Me too thy nobleness has taught
To master my despair;
The fountains of my hidden life
Are through thy friendship fair.
McTag
 
  2  
Reply Tue 18 Aug, 2015 01:33 am
@oristarA,

He was fled = he had gone. He was absent. He left, probably in a hurry, hence "fled".
"He fled" does not say enough, on its own.
oristarA
 
  1  
Reply Tue 18 Aug, 2015 09:45 am
@McTag,
McTag wrote:


He was fled = he had gone. He was absent. He left, probably in a hurry, hence "fled".
"He fled" does not say enough, on its own.


Thanks.
Who glowed in "And, after many a year,
Glowed unexhausted kindliness
Like daily sunrise there"?
The lover?

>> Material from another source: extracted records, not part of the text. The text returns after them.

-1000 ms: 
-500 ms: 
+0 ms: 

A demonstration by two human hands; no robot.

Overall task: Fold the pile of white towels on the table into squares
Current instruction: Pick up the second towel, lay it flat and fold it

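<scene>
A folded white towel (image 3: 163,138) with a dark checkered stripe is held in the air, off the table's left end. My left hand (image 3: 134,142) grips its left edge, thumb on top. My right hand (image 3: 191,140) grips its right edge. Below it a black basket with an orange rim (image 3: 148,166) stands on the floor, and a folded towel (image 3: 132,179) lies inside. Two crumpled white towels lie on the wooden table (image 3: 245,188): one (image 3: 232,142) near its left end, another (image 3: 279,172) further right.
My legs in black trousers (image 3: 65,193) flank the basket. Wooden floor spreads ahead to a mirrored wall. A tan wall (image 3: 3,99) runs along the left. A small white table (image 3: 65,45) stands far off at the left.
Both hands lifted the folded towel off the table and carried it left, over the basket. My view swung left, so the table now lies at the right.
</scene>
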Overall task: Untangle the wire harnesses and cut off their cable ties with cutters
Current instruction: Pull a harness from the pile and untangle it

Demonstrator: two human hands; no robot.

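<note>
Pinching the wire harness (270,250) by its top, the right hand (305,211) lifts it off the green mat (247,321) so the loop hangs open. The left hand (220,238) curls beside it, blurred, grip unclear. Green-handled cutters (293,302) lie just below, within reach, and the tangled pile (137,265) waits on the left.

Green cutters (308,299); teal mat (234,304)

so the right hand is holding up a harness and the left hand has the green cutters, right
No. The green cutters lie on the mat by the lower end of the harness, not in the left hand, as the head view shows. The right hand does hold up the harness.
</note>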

Or I?
Tes yeux noirs
 
  2  
Reply Tue 18 Aug, 2015 11:21 am
@McTag,
Quote:
He was fled = he had gone

At the time, "he was gone" would have been considered quite natural.
0 Replies
 
McTag
 
  2  
Reply Tue 18 Aug, 2015 03:43 pm
@oristarA,

Kindliness glowed, unexhausted, like daily sunrise.
oristarA
 
  1  
Reply Wed 19 Aug, 2015 12:55 am
@McTag,
McTag wrote:


Kindliness glowed, unexhausted, like daily sunrise.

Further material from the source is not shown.